The Police Department has argued that the delay in presenting arrestees is "reasonable" when one considers the other administrative and enforcement matters the police must handle each day. What defendants have failed to consider are the important liberty interests of the individual at stake in any pre-presentment detention. The individual is restricted in his physical movement and his ability to go to work or carry on his life. His reputation may be impugned even during a short detention. The interests of the police are not as significant during this post-arrest detention period. True, they must keep accurate records so that facts about the arrest and the alleged crime are preserved for the prosecuting attorney. The police also have an interest in keeping internal records. Without doubt they have an important interest in searching an individual so as to assure themselves he will not harm them. They also may restrict his movement so that he cannot destroy evidence. However, as soon as they fulfill these needs in an efficient way they cannot detain an individual any longer. At the point the police department finishes these administrative tasks, the Fourth Amendment intervenes so that they are holding an individual unconstitutionally until he is presented to a magistrate.

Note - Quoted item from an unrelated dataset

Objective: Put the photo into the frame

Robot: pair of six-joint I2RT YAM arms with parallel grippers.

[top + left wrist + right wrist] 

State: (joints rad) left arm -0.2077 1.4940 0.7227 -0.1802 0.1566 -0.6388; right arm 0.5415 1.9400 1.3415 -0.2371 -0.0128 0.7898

III. The basic aspects of the police processing procedures which delay the presentment of arrested individuals for an unreasonable period of time include the following:
(1) The police fill out a number of police forms which call for information easily collected from the original arrest report. Form 255, Final Disposition Report (R84), Property Form (PD 81), Narcotic Form, Radio Run Card 258, Forcible Entry Report and other reports may be filled out from the arrest book. The Event Report (PD 251) can be filled out without the arrestee if the police officer has witnessed the crime. Deposition of James R. Lee, May 26, 1976 at 15. If the officer did not observe the events in question he could question the witnesses or complainant, who, Officer Lee admits, may be more reliable sources. Although police officers are told during the Academy training program that the arrestee need not be present when they fill out these forms, they are not instructed as to how certain forms (such as Form 251) fit into the police processing or court system. Deposition of Christian G. Gilbertson, Jr., June 28, 1976, at 16. Therefore officers might not understand what forms must be filled out before presentment and which can be completed later. Trainees are not taught that they may draw on information from other forms instead of re-interviewing the arrestee. Gilbertson Dep. at 17. In fact, they are given no instruction on many forms, including PD 63, PD 9, narcotic form, PD 21, PD 778, R-84, PD 145, and PD 249.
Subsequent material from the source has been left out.